Przez cały czas oglądania filmu zastanawiałam się kiedy się skończy. Akcji zero. Główna bohaterka płytka, zarówno jak i bohater. Znalazł się i element indoktrynacji w postaci związku Iry i Ruth, których historia z resztą to też istny banał. Wszystko słodkie i przewidywalne. Piszę z perspektywy osoby, która książki nie czytała i uważam, że każdy film robiony na podstawie powieści Nicholasa Sparksa jest denny.
Ta postac nie była płytka, ale fizjonomia tej aktorki nie do konca pasowała do roli.
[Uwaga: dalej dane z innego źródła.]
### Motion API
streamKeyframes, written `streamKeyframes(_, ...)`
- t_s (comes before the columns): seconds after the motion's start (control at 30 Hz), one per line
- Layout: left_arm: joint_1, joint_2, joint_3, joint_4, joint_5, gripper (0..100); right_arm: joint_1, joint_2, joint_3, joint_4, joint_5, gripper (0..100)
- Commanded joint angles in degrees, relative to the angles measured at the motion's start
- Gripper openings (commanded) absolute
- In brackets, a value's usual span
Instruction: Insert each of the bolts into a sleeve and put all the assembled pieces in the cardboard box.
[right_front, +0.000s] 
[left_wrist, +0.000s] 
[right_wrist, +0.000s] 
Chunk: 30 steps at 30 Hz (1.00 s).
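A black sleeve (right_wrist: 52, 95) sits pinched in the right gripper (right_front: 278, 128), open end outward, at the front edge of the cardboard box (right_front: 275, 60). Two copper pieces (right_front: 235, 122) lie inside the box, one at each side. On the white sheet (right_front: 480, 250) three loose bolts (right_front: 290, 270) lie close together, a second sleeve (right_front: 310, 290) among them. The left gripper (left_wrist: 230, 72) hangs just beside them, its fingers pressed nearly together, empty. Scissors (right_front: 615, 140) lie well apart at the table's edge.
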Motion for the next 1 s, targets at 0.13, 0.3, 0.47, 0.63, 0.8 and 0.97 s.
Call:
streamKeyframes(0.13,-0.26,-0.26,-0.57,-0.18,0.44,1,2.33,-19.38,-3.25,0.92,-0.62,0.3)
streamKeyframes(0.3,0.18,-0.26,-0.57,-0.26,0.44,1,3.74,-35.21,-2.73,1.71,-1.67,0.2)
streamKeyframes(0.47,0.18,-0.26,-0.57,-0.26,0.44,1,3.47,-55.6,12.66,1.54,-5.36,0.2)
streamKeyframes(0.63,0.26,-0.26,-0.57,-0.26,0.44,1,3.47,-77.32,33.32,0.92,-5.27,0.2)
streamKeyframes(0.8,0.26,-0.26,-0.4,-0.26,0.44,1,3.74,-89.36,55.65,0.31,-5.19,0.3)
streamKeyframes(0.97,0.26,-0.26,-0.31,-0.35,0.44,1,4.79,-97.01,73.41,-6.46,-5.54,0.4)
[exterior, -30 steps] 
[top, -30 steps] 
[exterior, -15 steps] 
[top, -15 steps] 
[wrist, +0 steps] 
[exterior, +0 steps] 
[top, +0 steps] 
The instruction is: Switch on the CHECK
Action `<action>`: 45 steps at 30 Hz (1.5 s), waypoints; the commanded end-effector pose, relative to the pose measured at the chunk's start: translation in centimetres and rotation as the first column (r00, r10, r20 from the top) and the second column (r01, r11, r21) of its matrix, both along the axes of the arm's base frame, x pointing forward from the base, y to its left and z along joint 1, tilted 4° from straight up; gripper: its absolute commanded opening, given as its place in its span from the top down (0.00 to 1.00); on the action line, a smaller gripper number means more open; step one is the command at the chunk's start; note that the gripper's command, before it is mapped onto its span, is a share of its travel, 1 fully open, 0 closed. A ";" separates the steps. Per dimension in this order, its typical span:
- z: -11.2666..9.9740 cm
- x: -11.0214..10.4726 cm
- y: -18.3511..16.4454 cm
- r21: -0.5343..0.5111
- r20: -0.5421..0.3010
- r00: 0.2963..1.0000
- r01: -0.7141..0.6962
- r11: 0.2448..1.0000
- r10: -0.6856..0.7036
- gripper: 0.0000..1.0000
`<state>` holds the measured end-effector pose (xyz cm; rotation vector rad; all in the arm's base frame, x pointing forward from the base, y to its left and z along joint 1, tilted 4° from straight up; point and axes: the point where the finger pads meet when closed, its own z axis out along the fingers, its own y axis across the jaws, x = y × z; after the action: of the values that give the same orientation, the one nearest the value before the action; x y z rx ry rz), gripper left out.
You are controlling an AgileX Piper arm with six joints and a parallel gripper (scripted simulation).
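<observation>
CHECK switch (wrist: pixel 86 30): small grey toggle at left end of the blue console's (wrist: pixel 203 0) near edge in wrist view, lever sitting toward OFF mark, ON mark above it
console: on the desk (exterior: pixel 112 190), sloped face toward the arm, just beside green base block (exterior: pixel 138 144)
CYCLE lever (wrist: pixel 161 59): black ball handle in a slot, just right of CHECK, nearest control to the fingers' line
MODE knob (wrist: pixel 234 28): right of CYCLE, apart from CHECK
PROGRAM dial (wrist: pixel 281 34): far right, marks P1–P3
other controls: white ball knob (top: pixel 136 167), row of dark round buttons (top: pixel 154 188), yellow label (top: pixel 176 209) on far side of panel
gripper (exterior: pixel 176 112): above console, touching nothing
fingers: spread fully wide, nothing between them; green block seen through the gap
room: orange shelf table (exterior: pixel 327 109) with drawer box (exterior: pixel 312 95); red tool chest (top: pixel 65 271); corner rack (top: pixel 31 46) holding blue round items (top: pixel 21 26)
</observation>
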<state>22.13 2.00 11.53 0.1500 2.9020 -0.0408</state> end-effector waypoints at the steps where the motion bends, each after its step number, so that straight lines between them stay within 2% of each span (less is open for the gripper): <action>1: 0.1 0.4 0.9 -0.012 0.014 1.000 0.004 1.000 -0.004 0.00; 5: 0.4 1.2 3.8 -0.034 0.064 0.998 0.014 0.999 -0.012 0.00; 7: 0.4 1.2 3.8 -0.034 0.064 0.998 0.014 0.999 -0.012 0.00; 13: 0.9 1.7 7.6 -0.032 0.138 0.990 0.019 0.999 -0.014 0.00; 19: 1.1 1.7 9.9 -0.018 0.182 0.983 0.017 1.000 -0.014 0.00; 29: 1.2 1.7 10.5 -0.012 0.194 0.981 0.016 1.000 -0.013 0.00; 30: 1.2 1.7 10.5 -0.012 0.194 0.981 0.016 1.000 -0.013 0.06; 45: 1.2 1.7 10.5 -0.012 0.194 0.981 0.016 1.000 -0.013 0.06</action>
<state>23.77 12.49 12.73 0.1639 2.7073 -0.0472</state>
Podobnie zresztą jak fizjonomia jej współpartnera.
Każdy z nich wpisywał się idealnie w swoją rolę. Ona miała grać piękną, dobrą, współczującą, wrażliwą. On miał być męski, honorowy i trochę nieodpowiedzialny. Wyszło im znakomicie, ale głębi w tym nic. A w ich fizjonomii co Ci nie pasuje? Dla mnie to jest kolejny przykład schematycznego i wyrysowanego dobrania postaci. Oni nie są ani charakterystyczni pod kątem wyglądu (jeśli już poruszyłeś ten temat), ani pod kątem charakteru.